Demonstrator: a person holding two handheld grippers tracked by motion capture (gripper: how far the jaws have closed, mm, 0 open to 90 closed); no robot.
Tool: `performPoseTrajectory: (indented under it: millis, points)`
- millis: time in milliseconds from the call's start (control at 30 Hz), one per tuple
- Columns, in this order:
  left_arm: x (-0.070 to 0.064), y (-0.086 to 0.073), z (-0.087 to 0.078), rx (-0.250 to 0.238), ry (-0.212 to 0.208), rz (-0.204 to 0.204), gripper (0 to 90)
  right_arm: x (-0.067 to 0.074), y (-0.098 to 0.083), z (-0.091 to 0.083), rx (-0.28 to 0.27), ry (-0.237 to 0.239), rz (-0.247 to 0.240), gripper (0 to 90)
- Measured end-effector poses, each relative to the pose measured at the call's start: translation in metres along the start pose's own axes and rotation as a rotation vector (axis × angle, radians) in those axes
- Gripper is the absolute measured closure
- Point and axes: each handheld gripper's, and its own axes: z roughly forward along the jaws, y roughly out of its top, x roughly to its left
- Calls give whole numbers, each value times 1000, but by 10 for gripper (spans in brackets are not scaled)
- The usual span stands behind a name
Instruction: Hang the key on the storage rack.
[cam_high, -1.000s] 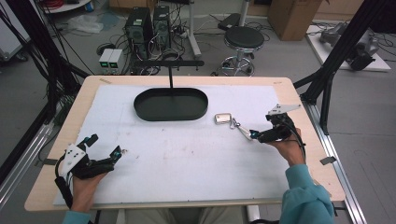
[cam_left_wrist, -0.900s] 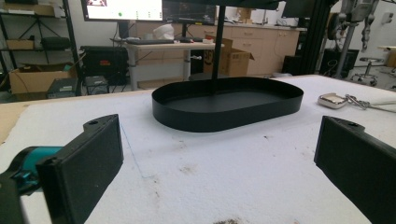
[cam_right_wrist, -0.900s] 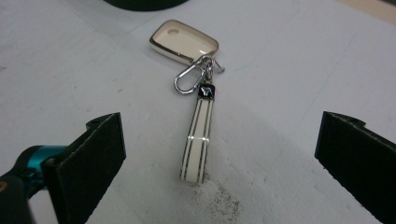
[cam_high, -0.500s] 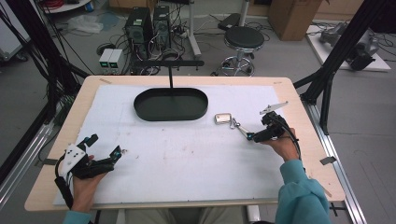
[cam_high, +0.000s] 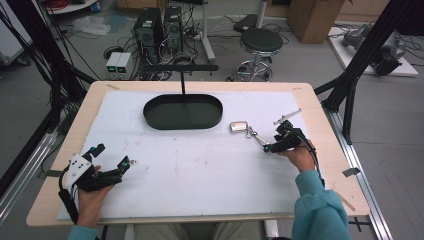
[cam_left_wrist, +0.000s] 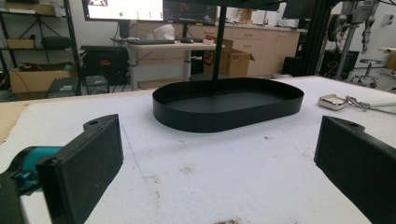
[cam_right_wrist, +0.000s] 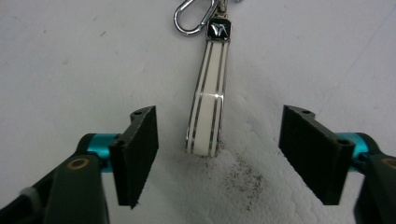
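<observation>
Our right gripper (cam_right_wrist: 217, 154), jaws just closing but still apart, straddles the key strap (cam_right_wrist: 208, 105), whose long axis runs toward twelve o'clock.

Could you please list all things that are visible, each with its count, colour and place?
Keychain strap: one, cream with silver stripes, on the mat between the right jaws, not touched.
Key fob: one, silver, mat's right half, left of the strap.
Tray: one, black, oval, far middle of the mat.
Mat: one, white, covering the table.
Table: one, light wood.
Stool: one, black, on the floor beyond.
Left hand-held gripper: one, black, near left, open.
Right hand-held gripper: one, black, right, jaws have just been closing around the strap.
</observation>
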Motion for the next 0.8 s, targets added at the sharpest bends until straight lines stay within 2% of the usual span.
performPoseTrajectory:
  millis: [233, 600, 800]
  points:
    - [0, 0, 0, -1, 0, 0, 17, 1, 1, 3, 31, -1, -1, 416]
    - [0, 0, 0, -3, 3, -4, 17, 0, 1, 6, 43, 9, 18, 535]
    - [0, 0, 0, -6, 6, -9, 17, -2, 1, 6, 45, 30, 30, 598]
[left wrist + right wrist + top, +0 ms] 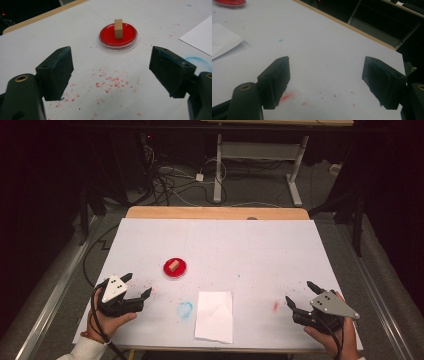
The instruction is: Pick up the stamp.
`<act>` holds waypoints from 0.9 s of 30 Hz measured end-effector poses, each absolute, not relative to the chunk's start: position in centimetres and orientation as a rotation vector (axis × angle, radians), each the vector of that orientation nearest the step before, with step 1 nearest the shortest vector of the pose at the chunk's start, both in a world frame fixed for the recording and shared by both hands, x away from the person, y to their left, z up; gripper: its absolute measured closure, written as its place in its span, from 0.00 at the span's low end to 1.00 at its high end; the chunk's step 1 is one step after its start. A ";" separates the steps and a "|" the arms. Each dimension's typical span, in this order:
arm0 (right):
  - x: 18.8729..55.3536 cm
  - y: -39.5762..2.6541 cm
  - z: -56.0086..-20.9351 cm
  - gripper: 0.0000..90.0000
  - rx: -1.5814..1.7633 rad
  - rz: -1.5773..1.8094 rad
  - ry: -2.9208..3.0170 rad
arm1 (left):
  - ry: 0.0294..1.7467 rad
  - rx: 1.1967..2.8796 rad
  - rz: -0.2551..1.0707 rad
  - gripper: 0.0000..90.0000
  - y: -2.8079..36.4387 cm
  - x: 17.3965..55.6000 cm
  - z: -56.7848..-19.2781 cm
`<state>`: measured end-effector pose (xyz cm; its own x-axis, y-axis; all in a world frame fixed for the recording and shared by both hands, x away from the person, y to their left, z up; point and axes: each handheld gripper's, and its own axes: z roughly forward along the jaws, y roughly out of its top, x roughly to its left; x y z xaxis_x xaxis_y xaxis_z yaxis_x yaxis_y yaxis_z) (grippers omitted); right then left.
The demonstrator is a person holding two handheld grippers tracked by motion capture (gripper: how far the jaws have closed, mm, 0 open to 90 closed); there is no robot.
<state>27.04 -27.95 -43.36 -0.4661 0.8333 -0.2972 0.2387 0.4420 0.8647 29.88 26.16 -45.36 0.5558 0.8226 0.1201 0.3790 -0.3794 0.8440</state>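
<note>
At top-left, red dish [229, 3] cropped by edge.

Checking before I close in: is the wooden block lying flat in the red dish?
No. In the left gripper view the wooden block stands upright on its end in the middle of the red dish.

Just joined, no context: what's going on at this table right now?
A person holds a two-jaw gripper in each hand, low over a white-covered table. The left gripper and the right gripper are both open and hold nothing. A small wooden block stands in a round red dish, ahead of the left gripper. A white paper sheet lies between the hands, among red and blue smudges.
</note>
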 end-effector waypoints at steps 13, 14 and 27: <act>27.0 -27.4 -43.4 0.26 0.877 0.991 1.960 | 0.974 2.051 0.636 0.22 26.2 31.1 -44.2; 27.0 -27.3 -43.4 0.26 0.882 0.992 1.958 | 0.974 2.051 0.636 0.22 26.2 31.1 -44.2; 27.5 -26.9 -44.3 0.26 0.876 0.954 2.011 | 1.021 2.199 0.532 0.28 24.2 36.2 -39.8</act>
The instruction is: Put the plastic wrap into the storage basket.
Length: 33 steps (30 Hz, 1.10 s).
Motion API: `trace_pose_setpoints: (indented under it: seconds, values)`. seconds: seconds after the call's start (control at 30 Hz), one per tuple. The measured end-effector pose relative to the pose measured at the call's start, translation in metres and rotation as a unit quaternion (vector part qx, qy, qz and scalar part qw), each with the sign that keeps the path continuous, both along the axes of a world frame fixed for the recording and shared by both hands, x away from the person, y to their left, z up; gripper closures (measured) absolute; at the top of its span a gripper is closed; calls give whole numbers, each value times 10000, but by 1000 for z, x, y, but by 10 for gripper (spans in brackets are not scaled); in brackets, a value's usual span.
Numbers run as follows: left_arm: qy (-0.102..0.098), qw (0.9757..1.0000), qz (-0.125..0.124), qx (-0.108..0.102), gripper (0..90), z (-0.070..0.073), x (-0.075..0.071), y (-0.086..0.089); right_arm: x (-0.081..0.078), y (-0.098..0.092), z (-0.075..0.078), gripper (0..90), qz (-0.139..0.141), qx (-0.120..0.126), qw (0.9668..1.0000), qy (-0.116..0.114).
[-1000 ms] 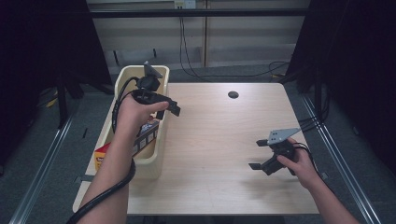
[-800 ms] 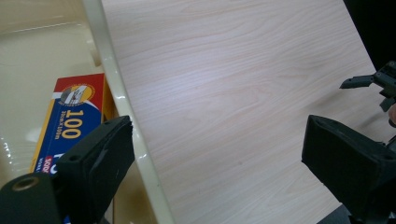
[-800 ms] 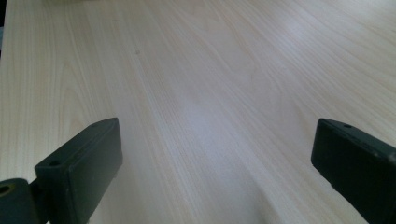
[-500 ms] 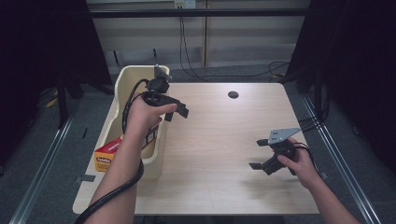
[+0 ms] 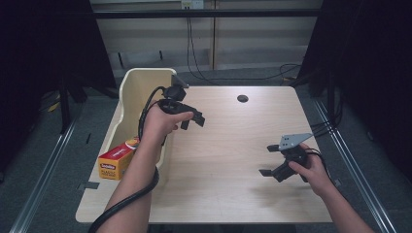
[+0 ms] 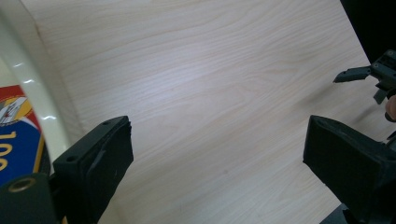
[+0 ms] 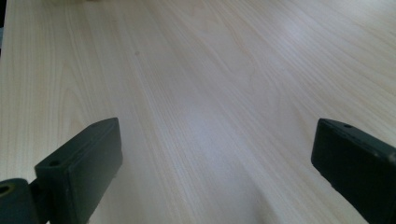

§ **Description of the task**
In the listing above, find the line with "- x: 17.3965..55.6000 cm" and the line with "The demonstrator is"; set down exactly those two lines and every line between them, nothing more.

§ **Exercise solution**
  - x: 17.3965..55.6000 cm
  - z: -56.7848..-19.2781 cm
`<state>`: measured end-effector pose (xyz cm; its own x-axis, y-axis; all in a world frame fixed for the recording and shared by both hands, x away from the person, y to their left, z up; point and axes: each handheld gripper's, and its own axes: z roughly forward along the jaws, y roughly out of its top, x roughly to its left; x y z xaxis_x xaxis_y xaxis_z yaxis_x yaxis_y yaxis_z) (grippers omitted); right then left.
The demonstrator is a person holding two handheld grippers tracked by motion capture (gripper: how far the jaws have closed, mm, 0 open to 90 closed); there is no robot.

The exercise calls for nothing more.